### WHAT THIS TASK INVOLVES
Leave the pictures out. Return all other data exactly.

### RECORDS FOR THE TASK

===============

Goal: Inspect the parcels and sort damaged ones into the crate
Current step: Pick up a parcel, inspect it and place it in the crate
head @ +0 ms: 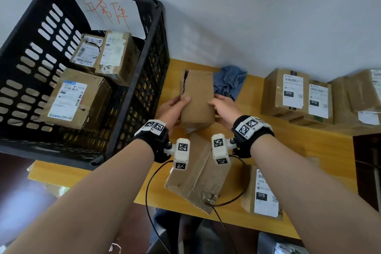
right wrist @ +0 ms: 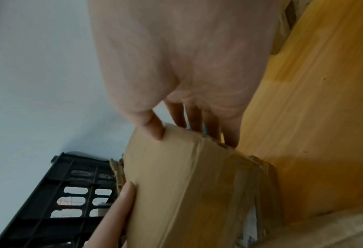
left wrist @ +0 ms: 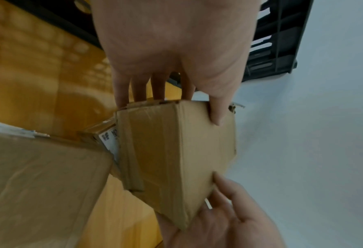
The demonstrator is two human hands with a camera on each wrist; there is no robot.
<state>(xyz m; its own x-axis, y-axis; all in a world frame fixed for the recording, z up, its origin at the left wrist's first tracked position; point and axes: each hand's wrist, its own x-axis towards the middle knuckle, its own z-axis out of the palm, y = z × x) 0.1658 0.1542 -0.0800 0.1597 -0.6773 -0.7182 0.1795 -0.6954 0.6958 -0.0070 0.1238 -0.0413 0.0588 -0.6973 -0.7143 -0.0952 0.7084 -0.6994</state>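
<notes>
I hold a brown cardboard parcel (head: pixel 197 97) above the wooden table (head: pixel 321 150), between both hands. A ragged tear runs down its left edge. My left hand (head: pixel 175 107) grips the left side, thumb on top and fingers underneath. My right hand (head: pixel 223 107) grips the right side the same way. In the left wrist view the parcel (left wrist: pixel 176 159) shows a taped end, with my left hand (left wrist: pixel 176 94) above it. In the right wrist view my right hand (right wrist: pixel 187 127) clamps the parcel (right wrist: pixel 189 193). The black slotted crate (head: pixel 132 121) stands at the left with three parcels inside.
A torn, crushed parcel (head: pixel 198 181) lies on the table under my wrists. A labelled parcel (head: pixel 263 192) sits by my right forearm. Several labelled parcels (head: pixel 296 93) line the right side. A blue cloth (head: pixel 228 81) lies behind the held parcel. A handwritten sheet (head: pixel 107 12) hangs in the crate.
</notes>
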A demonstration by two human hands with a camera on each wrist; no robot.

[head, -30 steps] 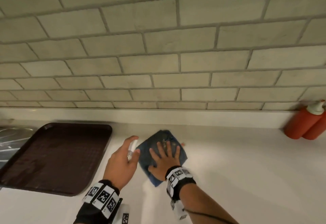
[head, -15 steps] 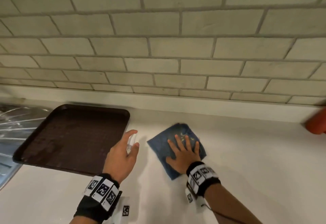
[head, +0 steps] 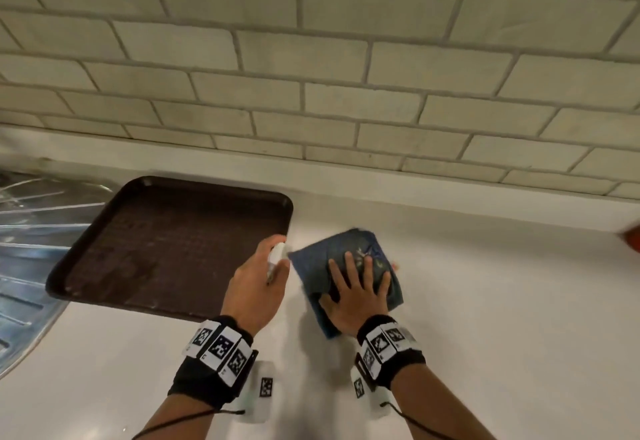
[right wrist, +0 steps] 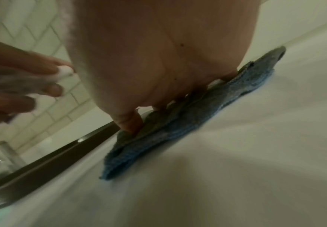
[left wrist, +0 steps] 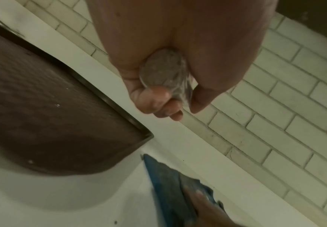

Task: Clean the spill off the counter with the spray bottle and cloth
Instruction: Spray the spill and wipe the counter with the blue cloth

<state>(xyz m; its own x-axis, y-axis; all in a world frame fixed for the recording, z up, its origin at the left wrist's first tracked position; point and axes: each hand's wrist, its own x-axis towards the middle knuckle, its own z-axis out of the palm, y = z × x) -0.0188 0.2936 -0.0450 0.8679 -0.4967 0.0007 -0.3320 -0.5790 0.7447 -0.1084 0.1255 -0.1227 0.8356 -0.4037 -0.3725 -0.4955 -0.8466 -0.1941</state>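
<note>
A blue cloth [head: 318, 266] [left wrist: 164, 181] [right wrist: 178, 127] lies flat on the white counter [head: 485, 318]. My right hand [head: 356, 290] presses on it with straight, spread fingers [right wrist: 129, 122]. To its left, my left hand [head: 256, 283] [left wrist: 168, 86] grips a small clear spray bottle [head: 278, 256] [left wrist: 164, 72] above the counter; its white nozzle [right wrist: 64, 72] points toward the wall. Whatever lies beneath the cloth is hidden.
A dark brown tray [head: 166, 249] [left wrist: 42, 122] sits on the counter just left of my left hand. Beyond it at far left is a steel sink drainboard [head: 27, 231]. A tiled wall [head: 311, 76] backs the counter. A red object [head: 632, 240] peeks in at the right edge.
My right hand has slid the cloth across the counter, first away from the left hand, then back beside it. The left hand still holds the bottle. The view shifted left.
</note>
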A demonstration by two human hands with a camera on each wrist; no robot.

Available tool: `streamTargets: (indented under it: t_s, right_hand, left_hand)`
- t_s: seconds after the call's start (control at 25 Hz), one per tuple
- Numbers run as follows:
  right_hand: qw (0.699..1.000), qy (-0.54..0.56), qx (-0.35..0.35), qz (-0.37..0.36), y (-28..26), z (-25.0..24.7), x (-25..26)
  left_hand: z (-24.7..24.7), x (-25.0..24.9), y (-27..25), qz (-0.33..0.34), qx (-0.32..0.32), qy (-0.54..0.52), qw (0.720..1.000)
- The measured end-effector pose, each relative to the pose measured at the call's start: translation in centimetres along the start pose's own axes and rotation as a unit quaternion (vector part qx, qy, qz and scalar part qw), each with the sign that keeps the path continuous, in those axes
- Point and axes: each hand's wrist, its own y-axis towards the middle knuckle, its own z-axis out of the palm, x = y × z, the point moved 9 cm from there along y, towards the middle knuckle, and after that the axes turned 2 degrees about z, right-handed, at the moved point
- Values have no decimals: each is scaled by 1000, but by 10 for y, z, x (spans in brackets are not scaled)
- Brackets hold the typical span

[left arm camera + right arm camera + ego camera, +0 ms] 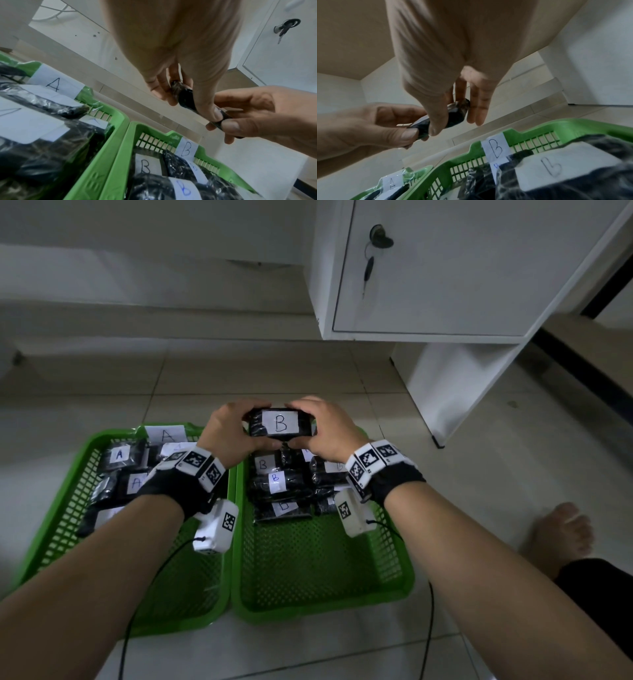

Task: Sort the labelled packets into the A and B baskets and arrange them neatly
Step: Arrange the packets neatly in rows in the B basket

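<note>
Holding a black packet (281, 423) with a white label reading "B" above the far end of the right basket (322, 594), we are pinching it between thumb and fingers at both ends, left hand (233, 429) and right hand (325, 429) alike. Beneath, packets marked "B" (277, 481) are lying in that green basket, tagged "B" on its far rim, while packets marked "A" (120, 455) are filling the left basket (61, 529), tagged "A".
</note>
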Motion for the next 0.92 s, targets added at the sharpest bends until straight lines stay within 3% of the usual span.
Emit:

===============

### COMPLETED EXERCISE
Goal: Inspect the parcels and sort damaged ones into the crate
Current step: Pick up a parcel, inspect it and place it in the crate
head @ +0 ms: 
right wrist @ +0 ms: 
left wrist @ +0 ms: 
The demonstrator is two human hands with a camera on each wrist; there is no robot.
<state>(xyz m; its own x-axis, y-axis; all in a world frame fixed for the recording, z up, its origin at the left wrist's first tracked position; point and axes: each hand's wrist, its own x-axis towards the middle knuckle, its own z-axis out of the palm, y = z × x) 0.1658 0.1542 -0.0800 0.1597 -0.6773 -0.7182 0.1795 -0.6954 0.6958 -0.0070 0.1238 -0.0413 0.0588 -0.6973 -0.7143 -0.0952 0.7084 -0.6994</state>
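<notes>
I hold a brown cardboard parcel (head: pixel 197 97) above the wooden table (head: pixel 321 150), between both hands. A ragged tear runs down its left edge. My left hand (head: pixel 175 107) grips the left side, thumb on top and fingers underneath. My right hand (head: pixel 223 107) grips the right side the same way. In the left wrist view the parcel (left wrist: pixel 176 159) shows a taped end, with my left hand (left wrist: pixel 176 94) above it. In the right wrist view my right hand (right wrist: pixel 187 127) clamps the parcel (right wrist: pixel 189 193). The black slotted crate (head: pixel 132 121) stands at the left with three parcels inside.
A torn, crushed parcel (head: pixel 198 181) lies on the table under my wrists. A labelled parcel (head: pixel 263 192) sits by my right forearm. Several labelled parcels (head: pixel 296 93) line the right side. A blue cloth (head: pixel 228 81) lies behind the held parcel. A handwritten sheet (head: pixel 107 12) hangs in the crate.
</notes>
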A demonstration by two human hands with a camera on each wrist; no robot.

[head, -30 steps] 
[head, -15 steps] 
[head, +0 steps] 
[right wrist, +0 steps] 
[left wrist, +0 steps] 

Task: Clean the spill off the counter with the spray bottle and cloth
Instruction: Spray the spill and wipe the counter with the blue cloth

<state>(xyz m; its own x-axis, y-axis; all in a world frame fixed for the recording, z up, its origin at the left wrist's first tracked position; point and axes: each hand's wrist, its own x-axis towards the middle knuckle, its own z-axis out of the palm, y = z × x) -0.0188 0.2936 -0.0450 0.8679 -0.4967 0.0007 -0.3320 -0.5790 0.7447 -0.1084 0.1255 -0.1227 0.8356 -0.4037 -0.3725 -0.4955 -0.8466 -0.1941</state>
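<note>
A blue cloth [head: 318, 266] [left wrist: 164, 181] [right wrist: 178, 127] lies flat on the white counter [head: 485, 318]. My right hand [head: 356, 290] presses on it with straight, spread fingers [right wrist: 129, 122]. To its left, my left hand [head: 256, 283] [left wrist: 168, 86] grips a small clear spray bottle [head: 278, 256] [left wrist: 164, 72] above the counter; its white nozzle [right wrist: 64, 72] points toward the wall. Whatever lies beneath the cloth is hidden.
A dark brown tray [head: 166, 249] [left wrist: 42, 122] sits on the counter just left of my left hand. Beyond it at far left is a steel sink drainboard [head: 27, 231]. A tiled wall [head: 311, 76] backs the counter. A red object [head: 632, 240] peeks in at the right edge.
My right hand has slid the cloth across the counter, first away from the left hand, then back beside it. The left hand still holds the bottle. The view shifted left.
</note>
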A demonstration by two human hands with a camera on each wrist; no robot.

Available tool: `streamTargets: (indented under it: t_s, right_hand, left_hand)`
- t_s: seconds after the call's start (control at 25 Hz), one per tuple
- Numbers run as follows:
  right_hand: qw (0.699..1.000), qy (-0.54..0.56), qx (-0.35..0.35), qz (-0.37..0.36), y (-28..26), z (-25.0..24.7), x (-25..26)
  left_hand: z (-24.7..24.7), x (-25.0..24.9), y (-27..25), qz (-0.33..0.34), qx (-0.32..0.32), qy (-0.54..0.52), qw (0.720..1.000)
- The measured end-effector pose, each relative to the pose measured at the call's start: translation in centimetres along the start pose's own axes and rotation as a unit quaternion (vector part qx, qy, qz and scalar part qw), each with the sign that keeps the path continuous, in those axes
- Point and axes: each hand's wrist, its own y-axis towards the middle knuckle, its own z-axis out of the palm, x = y × z, the point moved 9 cm from there along y, towards the middle knuckle, and after that the axes turned 2 degrees about z, right-handed, at the moved point
- Values have no decimals: each is scaled by 1000, but by 10 for y, z, x (spans in brackets are not scaled)
- Brackets hold the typical span

[left arm camera + right arm camera + ego camera, +0 ms] 

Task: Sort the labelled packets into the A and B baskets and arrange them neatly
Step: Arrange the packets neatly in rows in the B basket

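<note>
Holding a black packet (281, 423) with a white label reading "B" above the far end of the right basket (322, 594), we are pinching it between thumb and fingers at both ends, left hand (233, 429) and right hand (325, 429) alike. Beneath, packets marked "B" (277, 481) are lying in that green basket, tagged "B" on its far rim, while packets marked "A" (120, 455) are filling the left basket (61, 529), tagged "A".
</note>
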Motion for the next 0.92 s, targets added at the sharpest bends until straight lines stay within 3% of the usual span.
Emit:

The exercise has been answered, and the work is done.